Inclisiran (Leqvio) does not interact with bupropion through a shared metabolic pathway. Inclisiran is a small interfering RNA (siRNA) molecule that targets PCSK9 mRNA in hepatocytes. It is not a substrate, inhibitor, or inducer of any cytochrome P450 enzyme, P-glycoprotein (P-gp), or organic anion transporter [1]. Bupropion inhibits CYP2D6 and is itself metabolized by CYP2B6. Because these two molecules do not share a common enzymatic route, co-administration does not alter the plasma exposure of either drug.

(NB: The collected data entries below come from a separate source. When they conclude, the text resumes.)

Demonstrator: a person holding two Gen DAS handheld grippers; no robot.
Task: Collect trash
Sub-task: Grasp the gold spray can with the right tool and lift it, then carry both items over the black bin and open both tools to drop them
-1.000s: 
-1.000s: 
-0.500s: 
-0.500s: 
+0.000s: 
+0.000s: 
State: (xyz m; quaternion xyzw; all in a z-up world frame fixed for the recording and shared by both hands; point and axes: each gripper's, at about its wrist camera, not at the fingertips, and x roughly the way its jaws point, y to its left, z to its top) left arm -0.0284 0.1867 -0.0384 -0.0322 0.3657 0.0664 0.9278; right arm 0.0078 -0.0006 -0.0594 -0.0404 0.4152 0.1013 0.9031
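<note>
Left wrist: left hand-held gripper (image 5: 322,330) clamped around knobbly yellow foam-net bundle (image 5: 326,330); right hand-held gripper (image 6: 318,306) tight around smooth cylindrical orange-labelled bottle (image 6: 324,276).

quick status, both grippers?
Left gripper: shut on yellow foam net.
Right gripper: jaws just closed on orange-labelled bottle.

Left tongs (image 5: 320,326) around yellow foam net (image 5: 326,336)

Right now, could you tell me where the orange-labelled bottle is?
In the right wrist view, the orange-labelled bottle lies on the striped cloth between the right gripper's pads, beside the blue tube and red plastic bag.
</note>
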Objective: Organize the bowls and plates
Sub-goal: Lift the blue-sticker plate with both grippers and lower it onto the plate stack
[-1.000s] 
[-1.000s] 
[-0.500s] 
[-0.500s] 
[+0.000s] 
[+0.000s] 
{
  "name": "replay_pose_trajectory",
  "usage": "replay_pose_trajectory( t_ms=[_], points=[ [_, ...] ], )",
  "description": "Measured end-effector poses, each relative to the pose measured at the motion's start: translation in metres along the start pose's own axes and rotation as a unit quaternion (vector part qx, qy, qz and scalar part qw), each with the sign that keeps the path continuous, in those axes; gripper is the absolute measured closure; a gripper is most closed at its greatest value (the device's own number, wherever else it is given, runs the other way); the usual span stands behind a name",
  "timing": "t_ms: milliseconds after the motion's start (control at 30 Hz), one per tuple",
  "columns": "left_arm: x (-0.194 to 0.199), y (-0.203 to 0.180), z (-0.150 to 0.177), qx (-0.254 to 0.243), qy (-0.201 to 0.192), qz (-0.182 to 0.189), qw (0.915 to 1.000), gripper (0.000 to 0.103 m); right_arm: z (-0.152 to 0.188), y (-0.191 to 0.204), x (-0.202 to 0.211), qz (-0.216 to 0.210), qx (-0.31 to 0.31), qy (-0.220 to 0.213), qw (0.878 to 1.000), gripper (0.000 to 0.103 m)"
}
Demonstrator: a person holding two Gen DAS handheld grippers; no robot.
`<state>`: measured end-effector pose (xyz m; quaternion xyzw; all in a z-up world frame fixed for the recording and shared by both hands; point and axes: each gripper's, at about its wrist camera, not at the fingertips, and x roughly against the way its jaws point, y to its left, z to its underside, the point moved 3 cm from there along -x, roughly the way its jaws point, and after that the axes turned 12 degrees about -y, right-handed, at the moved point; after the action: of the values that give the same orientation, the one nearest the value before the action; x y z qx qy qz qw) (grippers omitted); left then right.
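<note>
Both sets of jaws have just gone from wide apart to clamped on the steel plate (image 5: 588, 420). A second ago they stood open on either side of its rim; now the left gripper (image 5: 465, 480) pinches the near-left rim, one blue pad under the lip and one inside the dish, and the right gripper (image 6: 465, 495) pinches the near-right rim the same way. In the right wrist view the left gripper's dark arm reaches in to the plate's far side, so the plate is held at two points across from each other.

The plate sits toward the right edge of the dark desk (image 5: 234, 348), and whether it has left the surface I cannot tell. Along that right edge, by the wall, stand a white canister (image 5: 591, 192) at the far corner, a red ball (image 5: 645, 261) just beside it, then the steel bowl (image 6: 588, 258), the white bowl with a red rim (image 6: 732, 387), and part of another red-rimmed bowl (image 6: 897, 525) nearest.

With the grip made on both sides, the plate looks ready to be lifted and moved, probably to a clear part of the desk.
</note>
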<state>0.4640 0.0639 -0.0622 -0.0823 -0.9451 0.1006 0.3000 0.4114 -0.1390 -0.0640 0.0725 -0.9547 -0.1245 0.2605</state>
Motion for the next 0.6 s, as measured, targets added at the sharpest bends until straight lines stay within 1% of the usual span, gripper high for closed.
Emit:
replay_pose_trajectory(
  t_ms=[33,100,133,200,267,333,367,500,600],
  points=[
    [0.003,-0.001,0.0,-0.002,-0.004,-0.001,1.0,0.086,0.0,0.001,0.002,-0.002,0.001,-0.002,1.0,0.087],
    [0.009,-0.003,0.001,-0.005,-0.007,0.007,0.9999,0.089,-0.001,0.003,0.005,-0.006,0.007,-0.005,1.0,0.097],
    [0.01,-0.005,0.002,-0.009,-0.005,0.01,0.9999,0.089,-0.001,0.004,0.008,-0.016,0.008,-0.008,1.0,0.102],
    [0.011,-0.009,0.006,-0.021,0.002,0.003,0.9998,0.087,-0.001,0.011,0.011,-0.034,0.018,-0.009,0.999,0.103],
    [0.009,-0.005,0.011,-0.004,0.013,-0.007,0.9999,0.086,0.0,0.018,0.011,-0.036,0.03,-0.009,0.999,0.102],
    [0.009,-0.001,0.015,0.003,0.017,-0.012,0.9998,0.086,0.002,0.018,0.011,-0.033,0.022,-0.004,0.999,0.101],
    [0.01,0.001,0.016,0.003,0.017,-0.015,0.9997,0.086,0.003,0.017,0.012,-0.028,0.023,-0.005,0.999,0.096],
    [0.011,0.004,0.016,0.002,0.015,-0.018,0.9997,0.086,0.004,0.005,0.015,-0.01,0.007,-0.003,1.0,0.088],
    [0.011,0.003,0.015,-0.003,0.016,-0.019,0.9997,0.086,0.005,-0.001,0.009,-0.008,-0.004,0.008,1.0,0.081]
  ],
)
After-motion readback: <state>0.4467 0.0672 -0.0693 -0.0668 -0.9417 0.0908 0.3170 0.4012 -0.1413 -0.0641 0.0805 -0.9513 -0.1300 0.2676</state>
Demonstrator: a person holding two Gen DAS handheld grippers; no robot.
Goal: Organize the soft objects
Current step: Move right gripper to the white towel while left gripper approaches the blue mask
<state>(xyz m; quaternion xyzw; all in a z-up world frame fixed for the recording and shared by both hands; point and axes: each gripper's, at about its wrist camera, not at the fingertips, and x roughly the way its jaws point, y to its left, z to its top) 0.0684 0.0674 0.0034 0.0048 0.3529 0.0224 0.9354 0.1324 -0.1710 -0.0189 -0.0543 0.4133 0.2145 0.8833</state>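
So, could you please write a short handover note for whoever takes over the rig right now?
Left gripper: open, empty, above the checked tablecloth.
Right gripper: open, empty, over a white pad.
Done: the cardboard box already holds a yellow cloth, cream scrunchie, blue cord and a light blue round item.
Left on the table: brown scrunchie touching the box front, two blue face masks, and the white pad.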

The relevant clinical question shifts, then, from "does inclisiran interact with bupropion" to "does bupropion change the risk profile of other drugs this patient takes alongside inclisiran."
How Inclisiran Is Cleared
Inclisiran reaches the liver via GalNAc-conjugate-mediated uptake through the asialoglycoprotein receptor (ASGPR) on hepatocytes [2]. Once inside the cell, it is incorporated into the RNA-induced silencing complex (RISC) and degrades PCSK9 mRNA. Systemic plasma half-life is approximately 9 hours, but the intracellular duration of action extends 6 months, which explains the twice-yearly dosing schedule [1].
Excretion is predominantly renal, accounting for roughly 16% of the administered dose. The remainder is degraded intracellularly by endogenous nucleases. No hepatic oxidative metabolism occurs, making CYP inhibitors and inducers irrelevant to inclisiran pharmacokinetics [1].
How Bupropion Is Metabolized
Bupropion is oxidized primarily by CYP2B6 to its main active metabolite, hydroxybupropion [3]. Hydroxybupropion reaches plasma concentrations three to five times higher than the parent compound and contributes substantially to both therapeutic effect and seizure risk [3].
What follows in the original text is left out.